What is expected> Your task is to copy the listing exactly. Drop any pictures from the copy.

Data excerpt>
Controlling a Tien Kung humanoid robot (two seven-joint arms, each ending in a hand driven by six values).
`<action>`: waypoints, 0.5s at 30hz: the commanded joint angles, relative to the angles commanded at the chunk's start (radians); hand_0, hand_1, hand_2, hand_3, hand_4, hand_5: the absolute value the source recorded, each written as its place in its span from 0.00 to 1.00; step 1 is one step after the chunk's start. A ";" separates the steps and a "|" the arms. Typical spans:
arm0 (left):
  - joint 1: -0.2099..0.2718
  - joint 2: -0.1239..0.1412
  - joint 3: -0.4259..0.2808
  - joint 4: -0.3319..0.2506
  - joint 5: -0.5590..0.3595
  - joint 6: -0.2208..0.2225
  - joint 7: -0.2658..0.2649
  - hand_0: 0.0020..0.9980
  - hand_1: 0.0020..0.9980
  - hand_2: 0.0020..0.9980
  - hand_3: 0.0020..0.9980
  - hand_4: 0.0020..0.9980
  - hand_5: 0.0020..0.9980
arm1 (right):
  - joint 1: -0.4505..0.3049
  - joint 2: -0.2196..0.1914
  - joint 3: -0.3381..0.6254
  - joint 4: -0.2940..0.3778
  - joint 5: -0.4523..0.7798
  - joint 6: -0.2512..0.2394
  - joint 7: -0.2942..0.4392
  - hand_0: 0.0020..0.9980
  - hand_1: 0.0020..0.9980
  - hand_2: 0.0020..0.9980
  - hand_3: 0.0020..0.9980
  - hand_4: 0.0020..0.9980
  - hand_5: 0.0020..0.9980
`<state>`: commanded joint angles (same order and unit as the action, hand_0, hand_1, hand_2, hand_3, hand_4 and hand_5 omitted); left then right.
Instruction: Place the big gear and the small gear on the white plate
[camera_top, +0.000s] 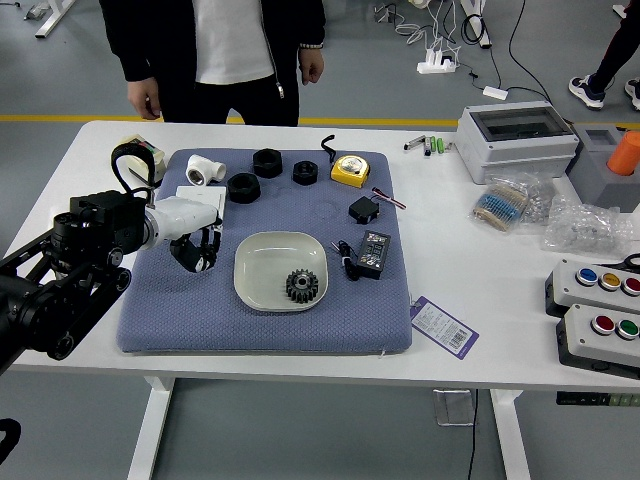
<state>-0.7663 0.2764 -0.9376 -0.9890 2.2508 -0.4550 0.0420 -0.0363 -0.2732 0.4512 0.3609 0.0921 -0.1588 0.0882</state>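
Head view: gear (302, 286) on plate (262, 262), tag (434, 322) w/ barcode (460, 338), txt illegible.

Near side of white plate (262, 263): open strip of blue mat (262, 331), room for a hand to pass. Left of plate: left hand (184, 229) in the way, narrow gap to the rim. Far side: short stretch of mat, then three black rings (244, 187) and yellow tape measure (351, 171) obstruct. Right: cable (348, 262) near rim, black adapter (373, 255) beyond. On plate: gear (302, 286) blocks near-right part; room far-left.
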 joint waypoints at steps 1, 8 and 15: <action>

Answer space>
Controlling a Tien Kung humanoid robot (two seven-joint arms, each ending in a hand driven by six values).
`<action>`: waypoints, 0.5s at 30hz: the commanded joint angles, relative to the angles commanded at the chunk's start (radians); hand_0, hand_1, hand_2, hand_3, hand_4, hand_5: the absolute value the source recorded, each written as its place in its span from 0.00 to 1.00; step 1 is one step after the chunk's start. A ";" separates the steps and a "|" the arms. Typical spans:
arm0 (left):
  - joint 1: -0.2099..0.2718
  - joint 2: -0.1239..0.1412
  - joint 3: -0.4259..0.2808
  - joint 4: -0.3319..0.2506
  - joint 5: -0.5590..0.3595
  - joint 6: -0.2208..0.2225
  - joint 7: -0.2658..0.2649
  - hand_0: 0.0020..0.9980
  - hand_1: 0.0020..0.9980
  - hand_2: 0.0020..0.9980
  - hand_3: 0.0020..0.9980
  - hand_4: 0.0020..0.9980
  - hand_5: 0.0020..0.9980
arm1 (right):
  - joint 1: -0.4505..0.3049
  - joint 2: -0.2196..0.1914
  - joint 3: -0.3381..0.6254
  - joint 4: -0.2940..0.3778
  - joint 5: -0.4523..0.7798
  - joint 6: -0.2512..0.2394
  - joint 7: -0.2942..0.4392
  - hand_0: 0.0020..0.9980
  - hand_1: 0.0020..0.9980
  - hand_2: 0.0020..0.9980
  - hand_3: 0.0020..0.9980
  - hand_4: 0.0020..0.9980
  - hand_5: 0.0020..0.9980
`<state>`: commanded joint angles (same order and unit as the action, hand_0, hand_1, hand_2, hand_3, hand_4 and hand_5 omitted); left then right.
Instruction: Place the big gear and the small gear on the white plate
[camera_top, +0.000s] 
<state>-0.7663 0.2764 -0.9376 -0.9890 2.2508 -0.4550 0.0420 -0.0363 -0.2732 0.4512 0.3609 0.0921 -0.1588 0.0882</state>
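Head view: gear (302, 286) on plate (262, 262), tag (434, 322) w/ barcode (460, 338), txt illegible.

Near side of white plate (262, 263): open strip of blue mat (262, 331), room for a hand to pass. Left of plate: left hand (184, 229) in the way, narrow gap to the rim. Far side: short stretch of mat, then three black rings (244, 187) and yellow tape measure (351, 171) obstruct. Right: cable (348, 262) near rim, black adapter (373, 255) beyond. On plate: gear (302, 286) blocks near-right part; room far-left.
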 joint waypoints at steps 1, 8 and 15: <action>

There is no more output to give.